Lucien Smith Cosmas and Damian
Cosmas and Damian, Smith’s third solo-show at the gallery, presents a series of paintings based on the idea of binary relationships and symbolic context. As is true with much of Smith’s work, his references for this show are broad, spanning from his personal nostalgia, to modern iconography, to art history. Subsequently, these new paintings visualize the confluence of his thought process, compressing multiple ideas to consider the whole.
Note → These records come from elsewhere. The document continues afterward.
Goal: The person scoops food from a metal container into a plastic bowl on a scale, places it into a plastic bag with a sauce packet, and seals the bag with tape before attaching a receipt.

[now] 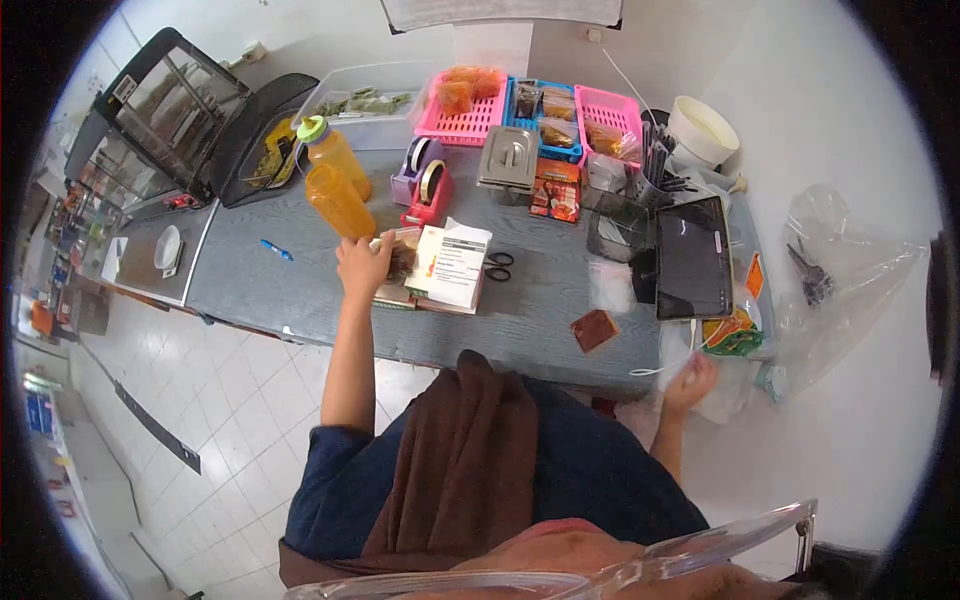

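Note:
My left hand point(363, 266) reaches over the left side of a low stack of boxes and paper, its fingers bent against a clear packet with brown contents point(403, 262). Beside that packet lies a white printed card point(456, 265). At the table's right front edge, my right hand point(690, 383) is held with curled fingers; what they hold, if anything, I cannot make out. A translucent plastic bag point(727, 398) hangs just right of it, and a white cable point(655, 372) runs close by. A flat brown sachet point(594, 330) lies on the table between the hands.
Two orange bottles point(340, 200), tape dispensers point(428, 193) and black-handled scissors point(499, 266) surround the stack. A lidded metal container point(508, 158) stands before pink and blue baskets point(463, 122) of packets. A tablet point(694, 258) leans at right. A blue pen point(276, 250) lies left.

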A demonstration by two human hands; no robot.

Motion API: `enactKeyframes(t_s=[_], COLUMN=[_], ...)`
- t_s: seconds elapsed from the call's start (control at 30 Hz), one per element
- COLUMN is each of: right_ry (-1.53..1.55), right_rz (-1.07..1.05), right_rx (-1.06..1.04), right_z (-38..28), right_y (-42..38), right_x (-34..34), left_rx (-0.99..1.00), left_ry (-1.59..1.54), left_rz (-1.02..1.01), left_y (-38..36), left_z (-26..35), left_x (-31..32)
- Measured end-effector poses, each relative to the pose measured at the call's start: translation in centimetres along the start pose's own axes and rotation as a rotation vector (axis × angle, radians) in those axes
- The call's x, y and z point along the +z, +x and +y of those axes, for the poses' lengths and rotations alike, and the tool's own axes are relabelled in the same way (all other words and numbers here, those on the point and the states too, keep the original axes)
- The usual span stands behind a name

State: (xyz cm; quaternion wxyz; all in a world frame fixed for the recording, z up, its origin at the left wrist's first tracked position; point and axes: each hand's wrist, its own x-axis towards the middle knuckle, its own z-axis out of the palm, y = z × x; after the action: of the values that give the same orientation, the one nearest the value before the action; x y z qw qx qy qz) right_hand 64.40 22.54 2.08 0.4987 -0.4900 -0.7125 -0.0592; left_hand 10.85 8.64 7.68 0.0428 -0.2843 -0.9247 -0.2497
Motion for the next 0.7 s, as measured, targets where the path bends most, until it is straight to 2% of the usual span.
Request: enactKeyframes(t_s=[0.1,0.2,0.3,0.4,0.43,0.53,0.63,0.7], right_ry=[-0.312,-0.421,-0.618,-0.790,-0.828,-0.511,-0.368,-0.325], right_rz=[-0.027,-0.067,-0.051,0.025,0.057,0.056,0.100,0.150], right_rx=[0.134,0.193,0.242,0.309,0.328,0.282,0.356,0.328], right_z=[4.3,6.8,4.8,3.1,3.0,6.7,8.4,10.8], right_y=[-2.2,-2.0,-0.4,0.6,0.6,-1.1,-2.2,-3.0], right_x=[-3.2,-4.1,-5.7,-7.3,-7.5,-8.5,-8.3,-7.9], left_rx=[-0.107,-0.042,0.069,0.159,0.079,0.026,0.054,0.049], left_ry=[0.067,-0.059,-0.541,-0.816,-0.900,-1.054,-1.053,-0.981], left_rz=[-0.214,-0.337,-0.492,-0.389,-0.424,-0.378,-0.363,-0.391], left_y=[1.7,2.7,5.1,3.9,3.3,1.9,1.6,1.9], left_z=[1.2,1.5,-2.5,-2.4,-2.1,-1.8,-2.2,-2.1], left_x=[-0.1,-1.4,0.8,-1.4,-2.6,-5.1,-6.1,-6.1])
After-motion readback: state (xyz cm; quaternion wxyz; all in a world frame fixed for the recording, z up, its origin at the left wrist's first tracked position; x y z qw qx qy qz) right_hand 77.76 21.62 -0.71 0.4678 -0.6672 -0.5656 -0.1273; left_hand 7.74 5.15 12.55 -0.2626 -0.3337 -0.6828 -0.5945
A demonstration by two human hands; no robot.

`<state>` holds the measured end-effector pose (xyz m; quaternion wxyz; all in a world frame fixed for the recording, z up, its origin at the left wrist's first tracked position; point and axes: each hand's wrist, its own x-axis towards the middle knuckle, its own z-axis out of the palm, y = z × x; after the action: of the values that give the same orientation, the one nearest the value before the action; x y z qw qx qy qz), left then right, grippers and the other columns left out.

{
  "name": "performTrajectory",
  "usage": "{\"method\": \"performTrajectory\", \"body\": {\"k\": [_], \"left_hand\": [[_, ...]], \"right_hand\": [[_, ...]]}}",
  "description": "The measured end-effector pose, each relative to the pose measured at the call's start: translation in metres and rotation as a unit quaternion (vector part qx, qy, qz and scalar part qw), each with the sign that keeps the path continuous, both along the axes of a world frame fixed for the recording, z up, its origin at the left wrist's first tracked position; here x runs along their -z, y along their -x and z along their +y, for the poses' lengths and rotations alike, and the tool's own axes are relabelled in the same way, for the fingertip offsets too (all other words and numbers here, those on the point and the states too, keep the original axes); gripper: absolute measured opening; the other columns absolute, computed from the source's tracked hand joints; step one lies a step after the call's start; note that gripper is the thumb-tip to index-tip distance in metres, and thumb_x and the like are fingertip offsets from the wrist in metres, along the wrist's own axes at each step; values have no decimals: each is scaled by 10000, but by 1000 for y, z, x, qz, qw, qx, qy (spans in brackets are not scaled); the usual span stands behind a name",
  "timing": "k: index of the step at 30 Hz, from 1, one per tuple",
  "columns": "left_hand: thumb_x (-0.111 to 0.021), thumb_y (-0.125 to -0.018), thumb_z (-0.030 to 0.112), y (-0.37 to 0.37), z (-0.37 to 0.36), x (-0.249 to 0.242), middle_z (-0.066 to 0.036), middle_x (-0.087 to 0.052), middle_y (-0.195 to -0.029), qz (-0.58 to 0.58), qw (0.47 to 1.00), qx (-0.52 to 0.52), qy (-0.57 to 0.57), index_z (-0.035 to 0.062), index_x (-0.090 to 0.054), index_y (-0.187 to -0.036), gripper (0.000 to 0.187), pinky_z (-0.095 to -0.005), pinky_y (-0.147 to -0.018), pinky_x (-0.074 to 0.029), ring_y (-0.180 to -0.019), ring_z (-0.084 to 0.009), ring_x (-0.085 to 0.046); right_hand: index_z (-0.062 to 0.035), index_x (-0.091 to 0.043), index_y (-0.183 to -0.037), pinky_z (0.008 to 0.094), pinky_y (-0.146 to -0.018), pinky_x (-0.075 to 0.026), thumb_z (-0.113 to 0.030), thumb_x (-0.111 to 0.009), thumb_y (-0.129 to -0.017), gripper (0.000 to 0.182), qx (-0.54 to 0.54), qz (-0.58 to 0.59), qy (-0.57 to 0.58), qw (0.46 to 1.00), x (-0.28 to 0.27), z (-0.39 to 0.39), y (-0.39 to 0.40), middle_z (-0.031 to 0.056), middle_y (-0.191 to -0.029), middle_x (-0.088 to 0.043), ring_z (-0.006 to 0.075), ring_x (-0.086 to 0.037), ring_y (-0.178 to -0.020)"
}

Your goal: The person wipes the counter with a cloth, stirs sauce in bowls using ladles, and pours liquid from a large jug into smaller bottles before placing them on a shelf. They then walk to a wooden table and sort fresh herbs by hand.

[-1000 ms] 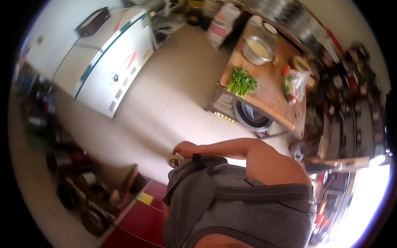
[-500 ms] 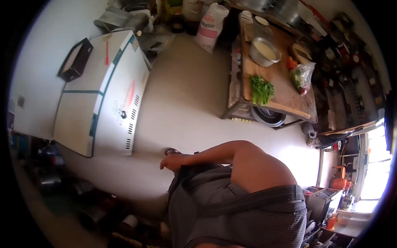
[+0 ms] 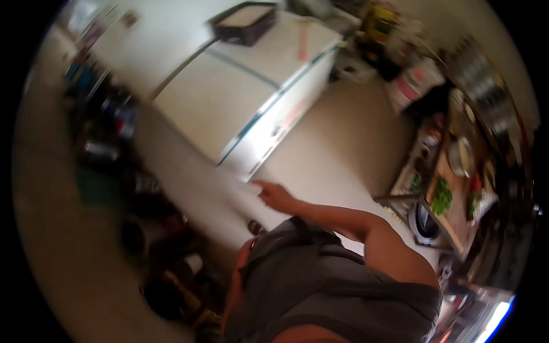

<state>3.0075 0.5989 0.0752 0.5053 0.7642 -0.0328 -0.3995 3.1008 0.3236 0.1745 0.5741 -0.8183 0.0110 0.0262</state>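
My right hand is held out in front of my body, over the floor, near the close lower corner of a white chest freezer. A gap seems to lie between the hand and the freezer, though the view is blurred. Its fingers look loosely apart, one stretched towards the left, and nothing shows in them. On the freezer lid stands a dark open-topped box, with a red stripe-like thing beside it. Of my left arm only a strip shows at my side; the left hand is hidden.
To the right stands a wooden table with green leafy herbs and a metal bowl. A white and pink sack sits on the floor at the back. Pots and bottles clutter the left side, including a metal pot.
My view has turned left, so the freezer now sits nearer the middle and the table further right. My right hand has risen and reaches further forward, towards the freezer.
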Motion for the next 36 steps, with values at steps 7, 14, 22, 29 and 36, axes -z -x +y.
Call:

Smith centrally positioned one five-pointed star on twin canvases, differentiated from one another solely by shifts of foreground/background coloration. Choosing specific colors, he considered not only individual hues, but also the effect of interrelation. Through symmetry and these various chromatic combinations, he illustrates the subjectivity of color, and the perception of iconography. Symbolically, stars can represent the cosmos, myth, celebrity, propaganda, or political ideologies. Because of these varied meanings, Smith’s paintings open interpretation, as perception is ambiguous without context.
As we begin principally with the material, color itself, and its action and interaction as registered in our minds, we practice first and mainly a study of ourselves. Thus, we replace looking backward by looking first at ourselves and our surroundings, and replace retrospection with introspection. – Josef Albers, Interaction of Color (1963)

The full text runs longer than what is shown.